Ok, so I know Twilight has been ripped to shreds by critics during its lifetime. I promise I’m not here to complain about sparkly vampires. I actually thought that was kinda cool, even if it did ruin the scare factor a little.
The books themselves, as a whole, are not terrible. But one of the worst things about them is the main character — Bella Swan. First off, I don’t recall reading about anything she wanted to do besides be with Edward. College? Psh, she’s got a sparkly boyfriend. Job? Please, his family’s rich! They’ll take care of her.
Which, ok, might be believable for some girls at around 12. But an 18-year-old? She has no real goals besides staying with him, which worries me.
It worries me because I was one of the girls who was affected by it. I first read New Moon when I was… maybe 12 or 13. Short version: Edward has a vampire freak-out and breaks up with his human squeeze, running off to… I don’t remember where. Bella is left to pick up the pieces.
Ok. Breakups happen.
But then, Bella completely falls apart for the remainder of the book, to the point where she was having horrific night terrors and shambling around in a zombie mode, like the worst case of depression imaginable turned up to 11. It’s understandable that she’d be upset, but she absolutely never gets over it! Like she’s nothing without her boyfriend to complete her.
See, this would be just an example of poor writing, except I know firsthand what poor writing can mean to an impressionable young girl reading this book.
When I read this book, a close friend of mine was in what I now know is an abusive relationship. I’m not gonna go into details to protect her privacy, but basically, her boyfriend was a real a**hole. He used her, lied to her, and made her cry. The only thing he didn’t do was physically hit her, but I think he would have eventually started. I’m still convinced he was a sociopath.
I despised this guy. I would have given anything to see the two of them break up. And she nearly did break it off with him a few times. Every time, I would do a little dance inside my head, thinking, “This time! This time she won’t take him back.”
Except, every time she asked my opinion of him, I would defend him. That jackass should have hired me to be his defense lawyer, I argued his side of the situation so well! I hated him, but I wanted them to stay together. Wonder why?

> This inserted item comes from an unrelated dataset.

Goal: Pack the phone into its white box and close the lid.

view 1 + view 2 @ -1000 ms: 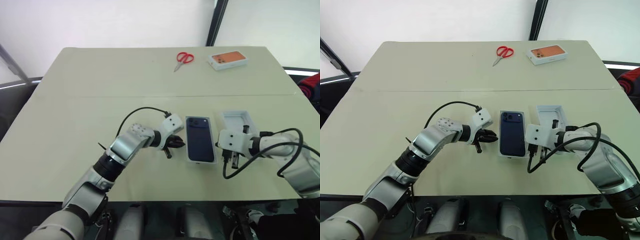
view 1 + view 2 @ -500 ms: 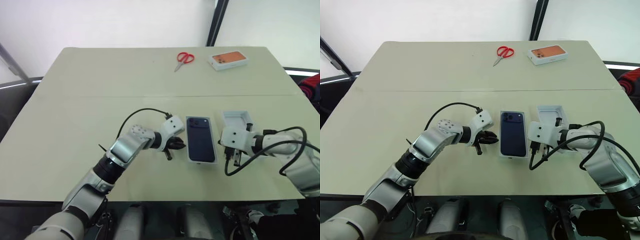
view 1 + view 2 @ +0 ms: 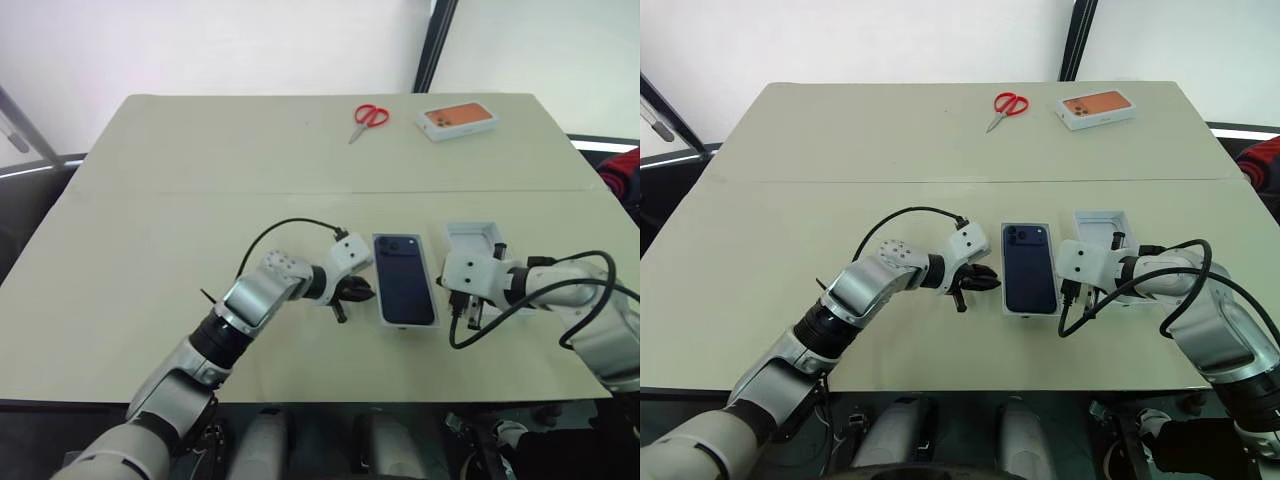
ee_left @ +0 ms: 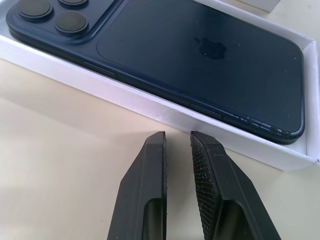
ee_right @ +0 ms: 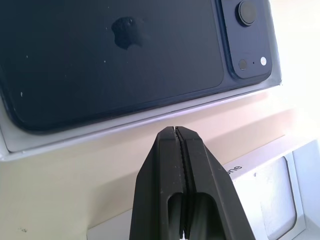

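The beige surface carries everything, with the task's things grouped toward its near edge, right of the middle. The white box lies flat there, its long axis running from the near edge toward the far edge. Inside it the phone lies back up, filling the tray, its camera cluster at the end facing the far edge. Just to the right of the box sits a white tray with its open side up; what it holds cannot be made out. Near the far right corner rests a white box with an orange phone picture, and red scissors lie beside it along the far edge.

The left hand hovers at the box's left side wall, its fingers a narrow gap apart and holding nothing. The right hand sits between the box and the tray, fingers pressed together, empty.
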Available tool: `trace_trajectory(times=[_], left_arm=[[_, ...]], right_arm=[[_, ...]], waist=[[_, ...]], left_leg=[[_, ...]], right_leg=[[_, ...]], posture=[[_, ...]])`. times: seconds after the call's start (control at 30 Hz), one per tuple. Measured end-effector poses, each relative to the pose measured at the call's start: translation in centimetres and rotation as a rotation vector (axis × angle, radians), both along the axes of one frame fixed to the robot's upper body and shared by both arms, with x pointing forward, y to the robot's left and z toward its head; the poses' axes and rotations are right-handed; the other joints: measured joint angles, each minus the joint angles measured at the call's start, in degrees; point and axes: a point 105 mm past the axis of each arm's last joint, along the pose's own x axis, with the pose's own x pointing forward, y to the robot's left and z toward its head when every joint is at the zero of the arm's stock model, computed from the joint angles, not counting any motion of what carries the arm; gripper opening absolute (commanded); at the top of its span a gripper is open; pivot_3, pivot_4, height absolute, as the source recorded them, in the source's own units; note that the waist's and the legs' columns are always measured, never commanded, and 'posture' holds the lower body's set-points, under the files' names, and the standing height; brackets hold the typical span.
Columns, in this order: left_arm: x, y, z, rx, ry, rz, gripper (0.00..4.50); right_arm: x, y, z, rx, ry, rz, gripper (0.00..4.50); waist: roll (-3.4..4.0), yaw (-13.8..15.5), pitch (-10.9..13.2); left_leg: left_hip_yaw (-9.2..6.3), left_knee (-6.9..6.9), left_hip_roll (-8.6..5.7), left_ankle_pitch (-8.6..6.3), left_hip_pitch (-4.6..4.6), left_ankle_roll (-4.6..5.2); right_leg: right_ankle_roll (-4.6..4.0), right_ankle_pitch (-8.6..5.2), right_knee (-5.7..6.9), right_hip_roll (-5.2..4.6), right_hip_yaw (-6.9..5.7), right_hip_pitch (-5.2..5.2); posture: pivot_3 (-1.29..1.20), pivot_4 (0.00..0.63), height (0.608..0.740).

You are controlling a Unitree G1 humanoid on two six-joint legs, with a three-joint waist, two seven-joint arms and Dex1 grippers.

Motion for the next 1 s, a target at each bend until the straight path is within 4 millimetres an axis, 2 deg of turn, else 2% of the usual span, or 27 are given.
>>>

Because I, at 12 or 13 and not knowing any better, had read New Moon and believed that was the proper way to react to a break up. That it was normal to completely fall apart and lose control of your life after your guy left you. And I defended the abusive boyfriend because I didn’t want to see my friend go through it. And every single time I convinced her to take him back, I hated myself inside.
It took me years to figure out that New Moon is most definitely NOT a guidebook to a healthy relationship, and my friend eventually wised up and dumped Mr. Abuse. But I’ve never forgotten that.
I was just a bystander; a concerned friend. What if it had been me, in the nasty relationship? What if it were a worse situation? And I wonder how many other girls at the impressionable age were affected by this sort of characterization.